■ **Problem to work on**: Return the listing that follows exactly, with no pictures included.

****

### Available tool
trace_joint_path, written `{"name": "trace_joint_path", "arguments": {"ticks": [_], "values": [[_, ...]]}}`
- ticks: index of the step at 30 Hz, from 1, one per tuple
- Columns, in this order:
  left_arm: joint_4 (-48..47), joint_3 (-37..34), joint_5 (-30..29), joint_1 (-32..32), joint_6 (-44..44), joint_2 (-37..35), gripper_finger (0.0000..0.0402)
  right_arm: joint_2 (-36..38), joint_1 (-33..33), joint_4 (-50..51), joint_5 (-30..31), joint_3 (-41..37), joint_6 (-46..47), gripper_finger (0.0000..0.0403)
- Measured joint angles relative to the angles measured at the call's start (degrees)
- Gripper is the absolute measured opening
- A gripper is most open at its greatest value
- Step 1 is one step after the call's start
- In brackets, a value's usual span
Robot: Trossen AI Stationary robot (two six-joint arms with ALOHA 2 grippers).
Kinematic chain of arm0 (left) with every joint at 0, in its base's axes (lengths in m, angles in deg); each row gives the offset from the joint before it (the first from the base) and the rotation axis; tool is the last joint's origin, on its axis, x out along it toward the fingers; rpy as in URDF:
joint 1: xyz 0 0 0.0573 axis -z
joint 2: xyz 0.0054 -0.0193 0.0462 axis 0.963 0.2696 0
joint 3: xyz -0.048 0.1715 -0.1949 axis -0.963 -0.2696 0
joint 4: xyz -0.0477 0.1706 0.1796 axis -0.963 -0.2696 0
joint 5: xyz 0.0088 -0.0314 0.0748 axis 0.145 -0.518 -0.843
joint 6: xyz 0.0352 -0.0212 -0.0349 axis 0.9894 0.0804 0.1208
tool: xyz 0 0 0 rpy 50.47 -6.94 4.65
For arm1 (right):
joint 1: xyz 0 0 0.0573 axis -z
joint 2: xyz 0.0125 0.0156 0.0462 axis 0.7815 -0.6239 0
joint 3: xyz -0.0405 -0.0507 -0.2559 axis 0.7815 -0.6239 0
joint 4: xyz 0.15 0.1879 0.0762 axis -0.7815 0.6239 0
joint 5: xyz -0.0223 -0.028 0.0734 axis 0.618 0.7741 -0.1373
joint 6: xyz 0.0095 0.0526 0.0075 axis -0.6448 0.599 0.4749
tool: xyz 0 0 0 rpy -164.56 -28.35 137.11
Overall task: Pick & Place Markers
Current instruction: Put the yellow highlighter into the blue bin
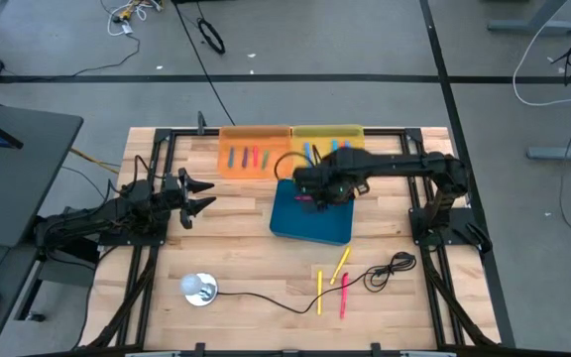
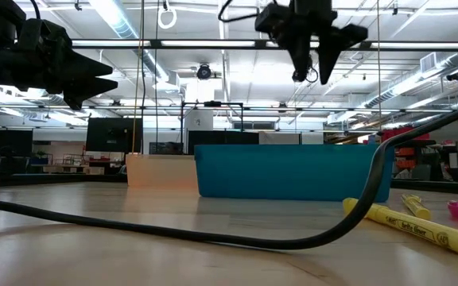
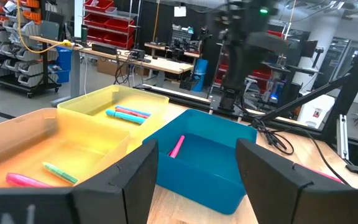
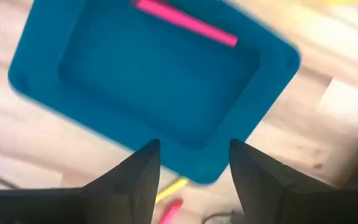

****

■ **Exercise solution**:
### Available tool
trace_joint_path, written `{"name": "trace_joint_path", "arguments": {"ticks": [_], "values": [[_, ...]]}}`
- ticks: index of the step at 30 Hz, from 1, one per tuple
- Columns, in this order:
  left_arm: joint_4 (-48..47), joint_3 (-37..34), joint_5 (-30..29), joint_1 (-32..32), joint_6 (-44..44), joint_2 (-37..35), gripper_finger (0.0000..0.0402)
  right_arm: joint_2 (-36..38), joint_1 (-33..33), joint_4 (-50..51), joint_5 (-30..31), joint_3 (-41..37), joint_6 (-46..47), gripper_finger (0.0000..0.0403)
- Measured joint angles relative to the angles measured at the call's start (degrees)
- Gripper is the absolute measured opening
- A gripper is most open at its greatest value
- Step 1 is one step after the call's start
- In brackets, a value's usual span
Robot: Trossen AI Stationary robot (two six-joint arms with ALOHA 2 grippers).
Kinematic chain of arm0 (left) with every joint at 0, in its base's axes (lengths in m, angles in deg); each row gives the offset from the joint before it (the first from the base) and the rotation axis; tool is the last joint's origin, on its axis, x out along it toward the fingers; rpy as in URDF:
joint 1: xyz 0 0 0.0573 axis -z
joint 2: xyz 0.0054 -0.0193 0.0462 axis 0.963 0.2696 0
joint 3: xyz -0.048 0.1715 -0.1949 axis -0.963 -0.2696 0
joint 4: xyz -0.0477 0.1706 0.1796 axis -0.963 -0.2696 0
joint 5: xyz 0.0088 -0.0314 0.0748 axis 0.145 -0.518 -0.843
joint 6: xyz 0.0352 -0.0212 -0.0349 axis 0.9894 0.0804 0.1208
tool: xyz 0 0 0 rpy 50.47 -6.94 4.65
For arm1 (right):
joint 1: xyz 0 0 0.0573 axis -z
joint 2: xyz 0.0125 0.0156 0.0462 axis 0.7815 -0.6239 0
joint 3: xyz -0.0405 -0.0507 -0.2559 axis 0.7815 -0.6239 0
joint 4: xyz 0.15 0.1879 0.0762 axis -0.7815 0.6239 0
joint 5: xyz -0.0223 -0.028 0.0734 axis 0.618 0.7741 -0.1373
joint 6: xyz 0.0095 0.0526 0.0075 axis -0.6448 0.599 0.4749
tool: xyz 0 0 0 rpy -164.56 -28.35 137.11
Overall task: Pick & Place Markers
Current instruction: Put the yellow highlighter into the blue bin

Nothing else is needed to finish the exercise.